» WORK INSTRUCTION
Filter the material, keeping only lines with the word "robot".

______________________________

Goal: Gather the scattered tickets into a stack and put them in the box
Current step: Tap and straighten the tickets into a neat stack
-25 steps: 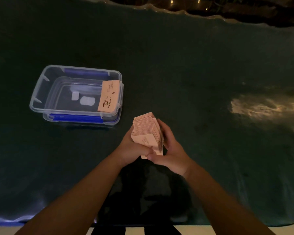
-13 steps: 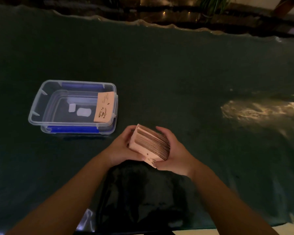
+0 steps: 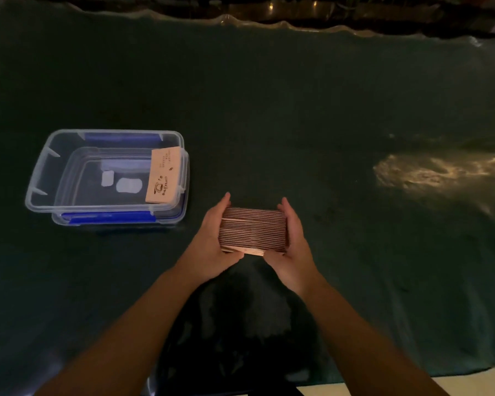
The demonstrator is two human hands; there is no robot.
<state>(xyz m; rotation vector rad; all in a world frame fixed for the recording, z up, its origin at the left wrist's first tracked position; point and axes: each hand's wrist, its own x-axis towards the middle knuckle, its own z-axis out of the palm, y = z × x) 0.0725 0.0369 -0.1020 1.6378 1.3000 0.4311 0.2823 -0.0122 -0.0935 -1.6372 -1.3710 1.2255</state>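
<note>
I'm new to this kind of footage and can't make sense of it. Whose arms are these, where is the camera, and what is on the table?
No machine here: a person wears a camera on the head, looking down at both bare hands. The left hand and right hand press a stack of tickets between them, edges up, above a dark green cloth. To the left stands a clear plastic box with blue clips. One ticket already leans inside against its right wall.
</note>
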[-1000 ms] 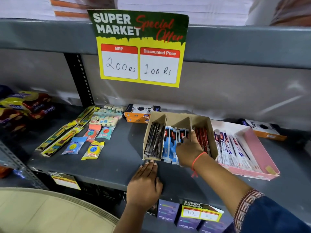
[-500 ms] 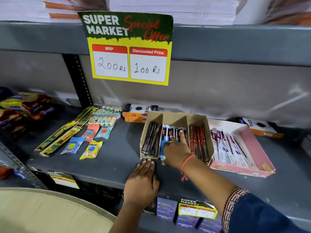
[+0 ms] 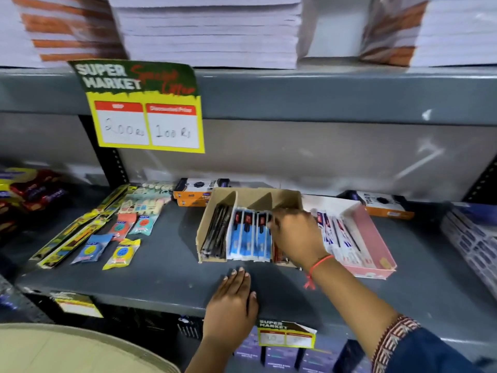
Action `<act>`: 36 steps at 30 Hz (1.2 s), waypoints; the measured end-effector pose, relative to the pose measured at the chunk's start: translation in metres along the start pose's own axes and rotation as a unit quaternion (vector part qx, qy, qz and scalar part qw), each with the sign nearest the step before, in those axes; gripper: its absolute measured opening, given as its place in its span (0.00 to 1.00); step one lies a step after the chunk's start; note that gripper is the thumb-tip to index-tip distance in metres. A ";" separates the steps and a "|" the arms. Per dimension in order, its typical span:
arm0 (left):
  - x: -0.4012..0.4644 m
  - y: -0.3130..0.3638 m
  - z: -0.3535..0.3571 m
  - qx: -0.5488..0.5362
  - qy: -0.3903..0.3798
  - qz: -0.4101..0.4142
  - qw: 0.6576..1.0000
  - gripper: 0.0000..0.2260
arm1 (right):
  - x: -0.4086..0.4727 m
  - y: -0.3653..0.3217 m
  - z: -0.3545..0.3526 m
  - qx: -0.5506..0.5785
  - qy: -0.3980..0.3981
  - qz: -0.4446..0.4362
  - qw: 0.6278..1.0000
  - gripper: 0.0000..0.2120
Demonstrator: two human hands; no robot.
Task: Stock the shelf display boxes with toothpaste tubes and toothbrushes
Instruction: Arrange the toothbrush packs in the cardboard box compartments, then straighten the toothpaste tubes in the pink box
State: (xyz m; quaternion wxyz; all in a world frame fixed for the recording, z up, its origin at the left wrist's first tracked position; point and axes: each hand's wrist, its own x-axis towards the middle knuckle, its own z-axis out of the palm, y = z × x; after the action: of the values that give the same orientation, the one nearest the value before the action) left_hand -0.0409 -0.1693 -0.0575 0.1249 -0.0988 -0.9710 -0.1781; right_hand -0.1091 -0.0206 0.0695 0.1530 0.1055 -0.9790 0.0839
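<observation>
A brown cardboard display box (image 3: 255, 195) with three compartments stands on the grey shelf (image 3: 166, 275). It holds black toothbrushes (image 3: 215, 232) on the left, blue toothbrush packs (image 3: 247, 235) in the middle and red packs (image 3: 279, 256) on the right. My right hand (image 3: 295, 235) hovers over the right compartment, its bent fingertips touching the top of the rightmost blue pack. My left hand (image 3: 231, 300) lies flat on the shelf in front of the box, holding nothing. To the right, a pink display box (image 3: 375, 238) holds toothpaste tubes (image 3: 338, 238).
Loose small packets (image 3: 121, 254) and long yellow-green packs (image 3: 78, 232) lie on the shelf's left. Orange-and-black cartons (image 3: 199, 192) (image 3: 384, 205) sit at the back. A price sign (image 3: 145, 106) hangs from the upper shelf. Snack packs (image 3: 27, 189) are far left, printed boxes (image 3: 473, 243) far right.
My right hand has slid from the blue packs toward the right compartment and its fingers have curled. My left hand stays flat on the shelf. The view has tilted upward.
</observation>
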 end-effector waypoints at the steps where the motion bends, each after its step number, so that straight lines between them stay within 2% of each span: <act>1: 0.003 0.009 0.001 -0.006 -0.021 0.005 1.000 0.22 | -0.001 0.013 -0.005 0.015 0.033 0.028 0.999 0.14; 3: 0.009 0.028 0.002 -0.007 -0.058 0.017 0.998 0.22 | -0.002 0.044 -0.008 0.030 0.074 0.093 0.993 0.13; 4: 0.012 0.038 0.002 0.000 -0.066 0.019 0.998 0.23 | -0.004 0.060 -0.009 0.022 0.067 0.126 0.989 0.14; 6: 0.016 0.052 0.004 -0.003 -0.068 0.016 0.998 0.28 | -0.007 0.086 -0.006 0.012 0.002 0.194 0.981 0.19; 9: 0.021 0.067 0.011 0.016 -0.059 0.023 0.998 0.30 | -0.015 0.117 0.003 0.044 -0.109 0.277 0.954 0.16; 10: 0.021 0.071 0.012 0.023 -0.047 0.028 0.998 0.29 | -0.016 0.122 0.007 0.048 -0.140 0.274 0.950 0.15; 11: 0.021 0.074 0.012 0.019 -0.069 0.023 0.997 0.30 | -0.018 0.125 0.011 0.047 -0.166 0.264 0.949 0.14; 13: 0.021 0.078 0.016 0.021 -0.084 0.019 0.996 0.35 | -0.018 0.126 0.019 0.031 -0.193 0.240 0.951 0.13; 15: 0.020 0.079 0.016 0.022 -0.079 0.000 0.997 0.37 | -0.016 0.125 0.023 0.041 -0.191 0.247 0.949 0.12; 18: 0.020 0.078 0.016 0.012 -0.095 -0.013 0.995 0.27 | -0.014 0.121 0.024 0.058 -0.181 0.262 0.946 0.13; 20: 0.020 0.079 0.015 0.016 -0.084 -0.002 0.996 0.23 | -0.014 0.120 0.023 0.055 -0.182 0.266 0.945 0.12; 28: 0.017 0.079 0.016 0.046 -0.070 -0.005 0.996 0.23 | -0.012 0.121 0.022 0.050 -0.175 0.263 0.947 0.15; 36: 0.018 0.080 0.016 0.036 -0.081 -0.009 0.996 0.25 | -0.011 0.120 0.022 -0.008 -0.193 0.215 0.957 0.13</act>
State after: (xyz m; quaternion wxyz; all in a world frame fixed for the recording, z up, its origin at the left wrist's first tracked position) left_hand -0.0425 -0.0878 -0.0410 0.0483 -0.0999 -0.9846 -0.1352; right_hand -0.1328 0.0925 0.0294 -0.0600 -0.0942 -0.9901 0.0845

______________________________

» REPLY
The demonstrator is two human hands; there is no robot.
Demonstrator: two human hands; no robot.

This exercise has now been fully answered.